Whitechapel Gallery's Max Mara Art Prize for Women announces trio of finalists

By Culture24 Staff | 08 March 2010
A picture of an artwork involving a long thin round wooden sculpture against a dark earthy background

(Above) Becky Beasley, Figure (Part III) (2008). Selenium toned matt gelatin silver print, green acrylic glass. © the artist, beckybeasley.com

The Max Mara Art Prize for Women, the Whitechapel Gallery's biannual accolade for promising female UK artists, has announced soup connoisseur Becky Beasley, surveyor of shame Andrea Büttner and sticky tape moulder Elizabeth Price as the finalists for 2010.

The trio will compete for a six-month residency in Italy, followed by an exhibition at the East London gallery in early 2011, succeeding previous winners Hannah Rickards and Margaret Salmon.

All three are noted for their unconventional, medium-spanning styles – Portsmouth-born Beasley, for one, is known for her minimalist, weird sculptures and found photos altered to eerie effect, frequently inspired by alternative literature and figures such as cult Canadian pianist Glenn Gould.

A photo of the inside of a gallery showing black and white pictures on dark red walls

Andrea Büttner, Nought to Sixty (2008). Installation view. © the artist and Hollybush Gardens, London. Photo: Marcus Leith, ica.org.uk

At the end of last year Beasley's second solo exhibition at her host gallery, London's Laura Bartlett, gave theatrical presentation to the choice between liver dumpling and fried crepe soup, using the classic quandary for German diners to allude to wider themes of decision and fate.

Berlin woodcutter and glasspainter Büttner is also concerned by dilemmas, expressing her fears under the weight of gallery expectations ("I want to let the work fall down" and "I don't know what to do", read a couple of her slogans, holding up "a mirror to a contemporary culture of shamelessness".)

Price's unusual structures amount to strangely compelling displays of extreme compulsiveness, evolving with painstaking detail between each appearance they make.

A picture of a silver metallic sculpture of a robotic structure in front of a black circular sphere

Elizabeth Price, Welcome to the New, Ruined Institute (2007). © the artist.
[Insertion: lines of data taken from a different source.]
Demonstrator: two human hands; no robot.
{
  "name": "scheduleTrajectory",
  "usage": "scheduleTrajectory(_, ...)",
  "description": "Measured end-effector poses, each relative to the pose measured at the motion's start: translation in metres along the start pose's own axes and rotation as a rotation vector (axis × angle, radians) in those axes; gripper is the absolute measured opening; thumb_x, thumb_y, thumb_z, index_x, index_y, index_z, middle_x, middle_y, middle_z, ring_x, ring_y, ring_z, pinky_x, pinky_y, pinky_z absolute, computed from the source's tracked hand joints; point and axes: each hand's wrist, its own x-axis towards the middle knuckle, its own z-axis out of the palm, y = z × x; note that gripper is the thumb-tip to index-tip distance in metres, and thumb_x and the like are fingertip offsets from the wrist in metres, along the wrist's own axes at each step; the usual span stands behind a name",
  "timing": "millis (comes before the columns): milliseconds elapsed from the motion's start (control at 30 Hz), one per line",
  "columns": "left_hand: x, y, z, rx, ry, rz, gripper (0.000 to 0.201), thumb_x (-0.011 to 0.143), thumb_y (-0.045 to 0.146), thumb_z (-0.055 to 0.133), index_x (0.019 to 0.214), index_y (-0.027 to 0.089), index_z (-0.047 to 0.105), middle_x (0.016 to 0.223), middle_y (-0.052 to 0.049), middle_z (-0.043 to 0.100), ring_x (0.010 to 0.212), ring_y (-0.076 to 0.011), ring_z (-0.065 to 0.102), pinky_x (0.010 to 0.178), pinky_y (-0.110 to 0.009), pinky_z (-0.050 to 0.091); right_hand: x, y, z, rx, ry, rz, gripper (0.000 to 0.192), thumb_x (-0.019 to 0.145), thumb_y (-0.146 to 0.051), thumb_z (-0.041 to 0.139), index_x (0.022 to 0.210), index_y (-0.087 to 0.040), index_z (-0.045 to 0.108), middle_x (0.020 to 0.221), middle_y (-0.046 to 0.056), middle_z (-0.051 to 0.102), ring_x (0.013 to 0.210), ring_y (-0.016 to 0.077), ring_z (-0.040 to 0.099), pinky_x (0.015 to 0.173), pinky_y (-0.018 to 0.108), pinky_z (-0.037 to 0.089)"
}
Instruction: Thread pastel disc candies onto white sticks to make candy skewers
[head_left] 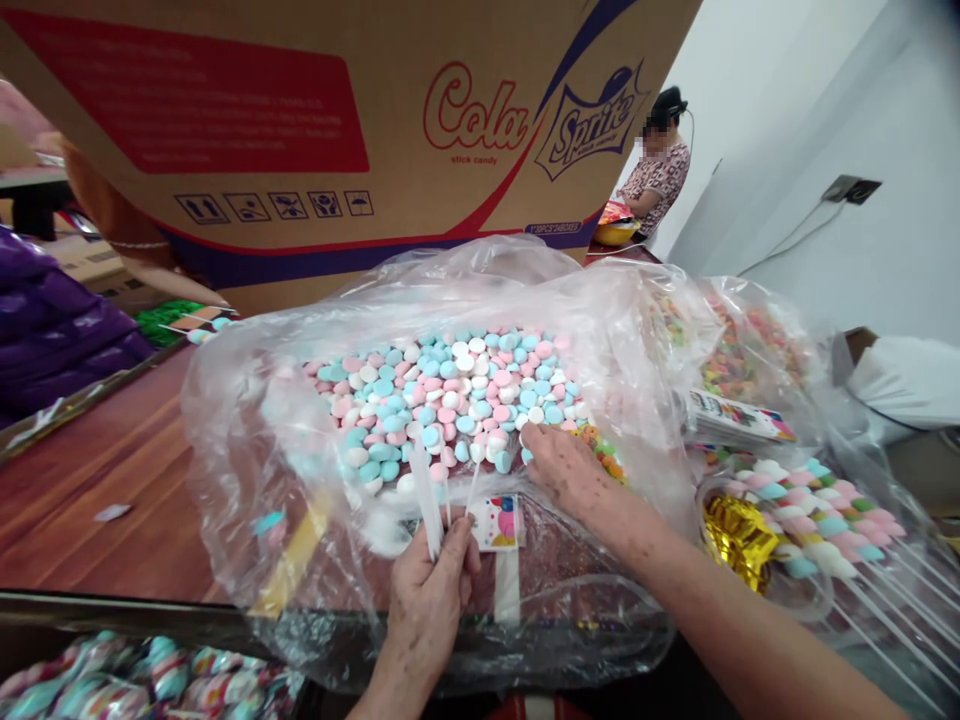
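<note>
Reaching into the clear bag (247,420) at frame centre, the right hand (566,470) pinches among the pastel candies (450,400), while the left hand (427,590) below grips white sticks (427,500); picking one candy cleanly probably means keeping those sticks bunched upright.

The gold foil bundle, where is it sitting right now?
In the head view the gold foil bundle lies low on the right, just beyond the right hand, beside the finished candy sticks and right of the big clear bag of pastel candies.
</note>
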Motion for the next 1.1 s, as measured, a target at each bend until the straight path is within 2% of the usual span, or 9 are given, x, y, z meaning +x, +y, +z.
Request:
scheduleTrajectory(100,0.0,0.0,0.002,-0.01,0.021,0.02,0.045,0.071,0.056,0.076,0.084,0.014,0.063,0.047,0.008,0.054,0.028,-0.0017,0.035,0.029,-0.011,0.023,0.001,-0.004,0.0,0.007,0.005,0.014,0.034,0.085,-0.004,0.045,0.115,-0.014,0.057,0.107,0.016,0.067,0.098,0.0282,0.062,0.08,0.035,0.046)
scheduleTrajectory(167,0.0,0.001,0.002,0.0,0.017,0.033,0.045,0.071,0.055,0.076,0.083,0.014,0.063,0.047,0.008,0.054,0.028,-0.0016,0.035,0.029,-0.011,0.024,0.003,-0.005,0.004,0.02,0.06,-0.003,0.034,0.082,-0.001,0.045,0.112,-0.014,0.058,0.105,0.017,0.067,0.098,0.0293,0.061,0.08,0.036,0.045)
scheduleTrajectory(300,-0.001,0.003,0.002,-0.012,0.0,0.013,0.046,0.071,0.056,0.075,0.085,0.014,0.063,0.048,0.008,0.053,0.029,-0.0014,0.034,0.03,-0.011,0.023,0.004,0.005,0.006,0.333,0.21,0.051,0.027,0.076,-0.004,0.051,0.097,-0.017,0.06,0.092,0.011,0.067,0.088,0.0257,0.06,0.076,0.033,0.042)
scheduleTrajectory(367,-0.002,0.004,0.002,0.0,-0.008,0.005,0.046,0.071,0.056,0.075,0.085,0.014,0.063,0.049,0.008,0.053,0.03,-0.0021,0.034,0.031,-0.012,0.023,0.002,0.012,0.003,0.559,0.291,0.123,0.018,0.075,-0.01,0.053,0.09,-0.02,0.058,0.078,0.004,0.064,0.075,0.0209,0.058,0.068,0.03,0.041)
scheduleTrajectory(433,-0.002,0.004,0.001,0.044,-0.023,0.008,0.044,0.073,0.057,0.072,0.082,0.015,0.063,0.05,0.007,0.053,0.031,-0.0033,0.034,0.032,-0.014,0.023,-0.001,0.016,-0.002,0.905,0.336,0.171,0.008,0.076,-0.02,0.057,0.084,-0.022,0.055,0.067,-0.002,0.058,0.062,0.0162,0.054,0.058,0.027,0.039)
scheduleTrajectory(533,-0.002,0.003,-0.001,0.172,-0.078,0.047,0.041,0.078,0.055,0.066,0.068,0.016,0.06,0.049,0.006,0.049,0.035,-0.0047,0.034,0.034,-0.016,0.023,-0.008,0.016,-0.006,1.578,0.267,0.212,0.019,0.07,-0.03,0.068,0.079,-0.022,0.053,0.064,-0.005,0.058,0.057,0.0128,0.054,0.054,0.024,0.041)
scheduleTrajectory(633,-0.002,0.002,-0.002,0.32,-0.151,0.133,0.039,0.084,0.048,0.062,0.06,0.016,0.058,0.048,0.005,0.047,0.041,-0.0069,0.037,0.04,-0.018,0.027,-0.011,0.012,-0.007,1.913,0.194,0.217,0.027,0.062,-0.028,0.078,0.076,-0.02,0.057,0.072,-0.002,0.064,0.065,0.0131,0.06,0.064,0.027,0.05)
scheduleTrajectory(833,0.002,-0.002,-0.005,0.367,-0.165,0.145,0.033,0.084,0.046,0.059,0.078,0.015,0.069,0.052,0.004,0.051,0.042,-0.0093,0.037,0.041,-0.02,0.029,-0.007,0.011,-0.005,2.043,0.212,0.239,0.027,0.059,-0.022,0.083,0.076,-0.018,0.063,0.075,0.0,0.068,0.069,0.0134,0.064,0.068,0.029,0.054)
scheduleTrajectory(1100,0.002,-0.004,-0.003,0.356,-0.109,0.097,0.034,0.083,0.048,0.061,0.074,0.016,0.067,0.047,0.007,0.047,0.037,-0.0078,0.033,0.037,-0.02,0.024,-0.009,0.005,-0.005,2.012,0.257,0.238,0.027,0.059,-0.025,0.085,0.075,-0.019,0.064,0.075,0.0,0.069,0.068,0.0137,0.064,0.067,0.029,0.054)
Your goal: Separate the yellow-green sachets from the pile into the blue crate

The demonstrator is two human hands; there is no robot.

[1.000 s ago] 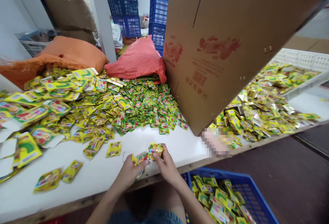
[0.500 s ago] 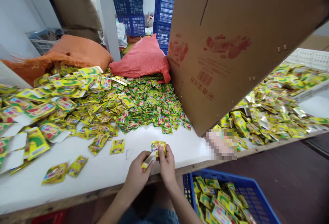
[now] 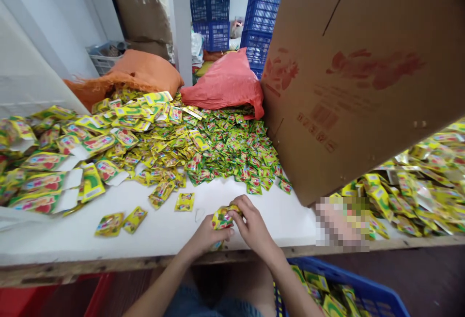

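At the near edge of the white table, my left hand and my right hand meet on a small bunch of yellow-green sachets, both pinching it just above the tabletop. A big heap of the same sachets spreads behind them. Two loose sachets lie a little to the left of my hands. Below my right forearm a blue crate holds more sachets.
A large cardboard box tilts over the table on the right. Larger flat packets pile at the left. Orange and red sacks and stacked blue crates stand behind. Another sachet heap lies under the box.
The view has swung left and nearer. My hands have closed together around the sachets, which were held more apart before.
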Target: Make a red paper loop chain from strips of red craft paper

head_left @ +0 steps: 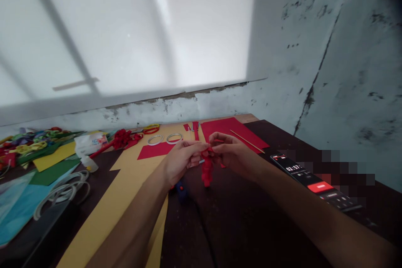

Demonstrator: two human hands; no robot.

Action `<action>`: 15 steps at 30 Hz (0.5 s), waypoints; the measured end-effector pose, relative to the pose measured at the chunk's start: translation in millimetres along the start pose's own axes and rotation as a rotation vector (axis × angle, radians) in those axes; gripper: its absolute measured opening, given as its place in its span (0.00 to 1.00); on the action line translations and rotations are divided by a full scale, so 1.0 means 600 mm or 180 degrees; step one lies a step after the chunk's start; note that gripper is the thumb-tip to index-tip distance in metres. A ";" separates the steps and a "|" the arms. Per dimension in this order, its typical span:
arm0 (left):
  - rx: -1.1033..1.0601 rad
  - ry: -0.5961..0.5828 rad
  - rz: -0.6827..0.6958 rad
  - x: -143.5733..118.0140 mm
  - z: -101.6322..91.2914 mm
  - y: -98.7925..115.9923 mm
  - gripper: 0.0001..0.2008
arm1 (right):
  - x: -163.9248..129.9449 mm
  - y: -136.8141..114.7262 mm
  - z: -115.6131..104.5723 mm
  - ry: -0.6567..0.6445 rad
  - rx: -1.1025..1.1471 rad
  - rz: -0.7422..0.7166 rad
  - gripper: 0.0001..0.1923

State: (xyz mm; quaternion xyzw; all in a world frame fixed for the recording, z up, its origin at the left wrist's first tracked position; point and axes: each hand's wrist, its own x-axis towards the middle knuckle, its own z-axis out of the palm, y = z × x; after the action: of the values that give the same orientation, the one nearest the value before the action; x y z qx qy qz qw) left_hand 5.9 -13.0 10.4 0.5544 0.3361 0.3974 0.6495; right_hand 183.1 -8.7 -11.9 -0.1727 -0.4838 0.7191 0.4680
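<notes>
Both hands meet over the dark table around a narrow red craft piece (206, 171), which looks like ruffled paper or felt and hangs down between them. My left hand (184, 160) is closed, its thumb and fingers pinching the top of the piece from the left. From the other side, my right hand (230, 150) pinches the same top end with bent fingers. Part of the red piece is hidden behind the fingers. Just below my left hand lies a blue tool (181, 191) with a dark cord, perhaps a glue gun.
Red sheets (234, 130) and a thin wooden stick (246, 141) lie behind the hands. Two tape rolls (174, 138), yellow-handled scissors (151, 128) and a red flower (122, 139) are further left. A phone (309, 180) lies right; a white cable (64, 190) and power block sit left.
</notes>
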 end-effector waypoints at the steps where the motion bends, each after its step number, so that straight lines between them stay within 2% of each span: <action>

Photo: sitegallery.org

She works on instructions and wills specified by long-departed art fans – most memorably, perhaps, she offered a huge ball of sticky tape, Boulder, at the Jerwood Space in 2004, growing in size for every subsequent exhibition it rolled into.

"This incredible art prize dedicated to women is tapping into the immense creative talent of female artists working in Britain today," said Whitechapel Director Iwona Blazwick, who is chairing a judging panel of artist Fiona Banner, gallerist Alison Jacques, collector Valerie Napoleone and critic Polly Staple.

"The shortlist of three artists demonstrates the possibilities of art at the moment and a snapshot of contemporary art now."

The winner will be announced at the gallery on March 23 2010.